What is expected: Your job is to return every line of the listing holding the string "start".

Raw data:
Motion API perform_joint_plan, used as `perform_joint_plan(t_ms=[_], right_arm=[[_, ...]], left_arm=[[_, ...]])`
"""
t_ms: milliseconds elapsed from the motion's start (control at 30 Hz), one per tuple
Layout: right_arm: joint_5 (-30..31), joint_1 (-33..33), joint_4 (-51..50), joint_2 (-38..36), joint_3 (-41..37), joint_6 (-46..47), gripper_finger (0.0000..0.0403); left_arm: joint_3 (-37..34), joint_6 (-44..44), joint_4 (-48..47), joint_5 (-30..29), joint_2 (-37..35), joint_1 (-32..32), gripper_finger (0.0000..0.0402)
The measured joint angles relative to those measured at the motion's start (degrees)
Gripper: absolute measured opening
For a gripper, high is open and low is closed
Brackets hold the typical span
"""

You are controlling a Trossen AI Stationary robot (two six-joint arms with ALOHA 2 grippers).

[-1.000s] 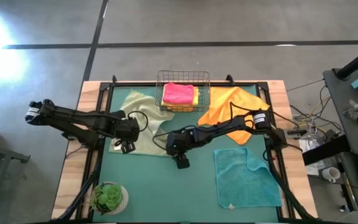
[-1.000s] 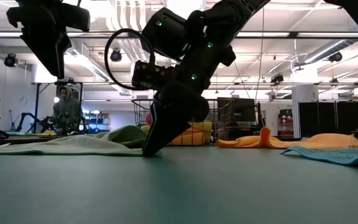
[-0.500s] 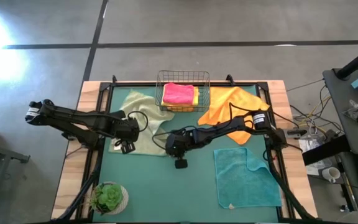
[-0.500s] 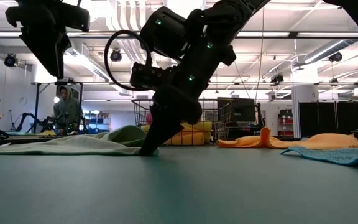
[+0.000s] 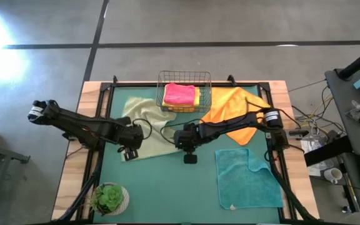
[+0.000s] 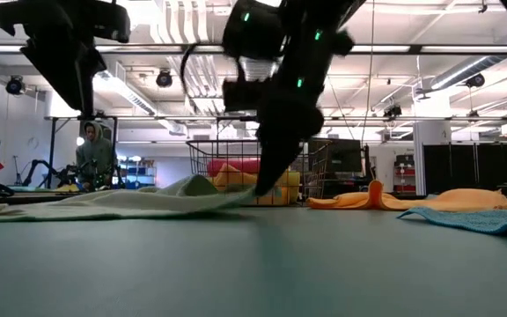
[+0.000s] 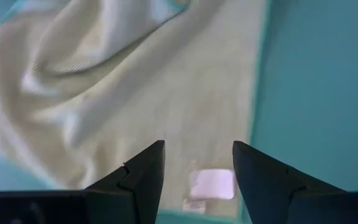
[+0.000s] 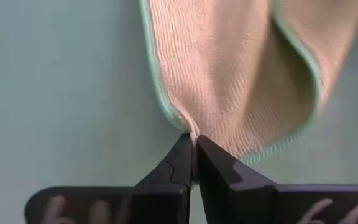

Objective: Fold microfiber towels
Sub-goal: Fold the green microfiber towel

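1. The right gripper (image 8: 193, 144) sits near the middle of the surface, its two fingers pinched tight on the edge of the pale sage green towel (image 5: 144, 122) — in the right wrist view the cloth bunches up from the fingertips with its teal hem curling round.
2. In the low view that same right gripper (image 6: 267, 185) holds the towel's right corner just off the mat, while the rest of the cloth (image 6: 113, 202) lies on it to the left.
3. The left gripper (image 5: 129, 152) hovers over the near left part of the same towel with its fingers spread apart and nothing between them; the left wrist view shows a white label (image 7: 211, 183) on the cloth below it.
4. Beyond the towel, at the far edge, stands a wire basket (image 5: 161, 94) with a pink towel (image 5: 180, 93) lying on a yellow towel (image 5: 197, 95) inside.
5. Just right of the basket lies an orange towel (image 5: 230, 103), crumpled, partly under the right arm.
6. A teal towel (image 5: 245, 181) lies mostly flat at the near right of the dark-green mat (image 5: 167, 187).
7. A small potted plant (image 5: 109, 199) sits at the near left corner of the surface.
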Motion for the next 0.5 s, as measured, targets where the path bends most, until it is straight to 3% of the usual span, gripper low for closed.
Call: perform_joint_plan(t_ms=[500], right_arm=[[-0.30,0.10,-9.66,-6.47,-0.66,5.84,0.0009]], left_arm=[[-6.98,-7.72,17.22,3.07,12.42,-11.43,0.0173]])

Exercise solution:
t_ms: milliseconds elapsed from the motion's start (control at 30 Hz), one per tuple
The measured joint angles relative to those measured at the motion's start (degrees)

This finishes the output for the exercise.